6.3. In such conditions, it is no longer possible to talk about directive management, the power of order, etc. Undoubtedly, the state power and other official institutions exercising the governing influence have not gone anywhere; even more so, they have not lost their former power. However, informal institutions, often even inconceivable as traditional carriers of power, have a great influence on the behavior of individuals and groups. For example, medicine today has a truly colossal control effect. By all means, medicine can hardly be called an informal institution, but it is not an institution of power to the full extent. Zhelnin (2019) states the tendency of social space medicalization, arguing that “increasing number of problems is being considered in the field of medicine” (p. 323). Indeed, medicine permeates literally the entire existence and activity of humanity: from birth (and even earlier) (Kapoor, 2018; Sakevich et al., 2016) to death (and even after) (Skopin, 2019). Medicine is closely related to pharmaceutical companies, research laboratories, insurance, the public health system, private business, etc. – this is the main power of its governing influence. As a social technology, medicine is connected, on the one hand, with Big Data and IT (Sharon, 2018); on the other hand, it relies on the latest advances in biology, primarily bioengineering. The engineering approach in medicine is becoming dominant: if experiments on a human and human DNA are still under formal ban in most developed countries, the creation of other genetically modified organisms with given properties, for example, in agriculture, has already become common practice. The use of big data allows collecting and processing a considerable amount of information: genetic, clinical, and life data of hundreds of millions of people. On the one hand, it opens up a lot of opportunities for early diagnosing and overcoming many, including hereditary, diseases as another step towards personalized medicine; on the other hand, it creates unprecedented management potential, in comparison with which the manipulative effect of modern mass media seems like a child’s fun.

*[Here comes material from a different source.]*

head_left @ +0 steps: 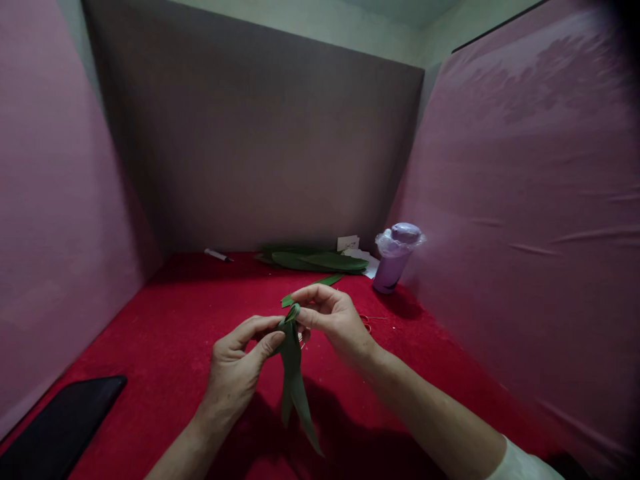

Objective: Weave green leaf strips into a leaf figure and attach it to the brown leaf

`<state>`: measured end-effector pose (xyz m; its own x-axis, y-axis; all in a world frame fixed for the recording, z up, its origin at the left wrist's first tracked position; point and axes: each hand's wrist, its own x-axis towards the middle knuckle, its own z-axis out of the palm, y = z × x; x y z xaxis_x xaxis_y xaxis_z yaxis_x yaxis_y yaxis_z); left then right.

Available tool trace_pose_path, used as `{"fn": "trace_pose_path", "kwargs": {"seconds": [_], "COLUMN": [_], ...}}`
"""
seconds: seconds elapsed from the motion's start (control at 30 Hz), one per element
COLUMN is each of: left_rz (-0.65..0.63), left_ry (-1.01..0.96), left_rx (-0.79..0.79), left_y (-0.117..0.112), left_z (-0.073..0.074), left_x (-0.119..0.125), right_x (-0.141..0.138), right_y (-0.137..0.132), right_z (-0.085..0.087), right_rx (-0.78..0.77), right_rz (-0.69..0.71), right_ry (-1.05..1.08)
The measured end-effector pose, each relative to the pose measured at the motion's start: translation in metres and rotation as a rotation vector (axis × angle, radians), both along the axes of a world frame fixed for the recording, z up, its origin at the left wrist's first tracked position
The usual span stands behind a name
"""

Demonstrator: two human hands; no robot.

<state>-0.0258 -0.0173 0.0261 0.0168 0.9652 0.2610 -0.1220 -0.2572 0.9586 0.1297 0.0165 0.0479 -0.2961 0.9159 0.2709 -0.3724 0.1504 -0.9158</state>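
Head view: left hand (239, 355) pinches folded green leaf (291, 357) above red desk (165, 347), likely so its loop (294, 311) won't unroll; right hand (338, 321), partly curled, thumb against the loop, grip on it unclear.

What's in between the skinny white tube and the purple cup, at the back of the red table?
A pile of green leaves, then some white papers, lie between the white tube and the purple cup, in the head view.
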Motion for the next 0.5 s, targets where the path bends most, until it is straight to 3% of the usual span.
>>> {"fn": "trace_pose_path", "kwargs": {"seconds": [0.3, 0.5], "left_rz": [-0.088, -0.057], "left_ry": [-0.162, -0.201], "left_rx": [-0.115, -0.150], "left_y": [0.0008, 0.0014], "left_z": [0.0036, 0.0069], "left_x": [-0.0017, 0.0002], "right_x": [0.0015, 0.0034], "right_y": [-0.0025, -0.0001], "right_z": [-0.0018, -0.0073], "right_rx": [-0.013, -0.047], "right_rz": [0.023, 0.024], "right_ry": [-0.070, -0.108]}}
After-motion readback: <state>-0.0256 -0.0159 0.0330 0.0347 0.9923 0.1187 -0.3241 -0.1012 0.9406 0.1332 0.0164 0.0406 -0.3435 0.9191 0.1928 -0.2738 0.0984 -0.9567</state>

One more fundamental point cannot be ignored: power relations have penetrated into the relationship between a human and technology. First of all, we mean the dependence of everyday human life on modern gadgets. A person today is simply forced to rely almost everywhere on technology, first of all, on electronics, which controls, in the literal sense of the word, every step (we are talking about navigators, fitness trackers, planners, etc.). If earlier technology was an auxiliary tool, now it has turned into the environment of human existence; nowadays, it is almost impossible to imagine human life without technology. Moreover, the so-called “smart technology” is rapidly developing, based on artificial intelligence that surpasses human intelligence in many ways. Thus, the power subordination of artificial intelligence capabilities opens up unlimited possibilities in the field of management.

Conclusion

The next stage of the information revolution, often referred to as digital, has significantly changed the face of modern society, radically transforming many of its spheres and institutions. The economy, politics, law, science and technology, education and culture, communication, and everyday life have undergone a radical transformation. In the context of the changes considered, the tasks of political governance have also changed: the most important task of the authorities is to change the very essence of a person, and the change should be regular and permanent. Modern biotechnologies, primarily genetic ones, combined with progress in the IT field, already allow this task to be partially performed. Institutional transformations, in which informal institutions and horizontal ties come to the fore, are actively pushing official institutions with their vertical ties aside; they form a new type of power where the power relations dissolve, penetrating all levels of social interaction, including human-technology relationship which was not previously observed.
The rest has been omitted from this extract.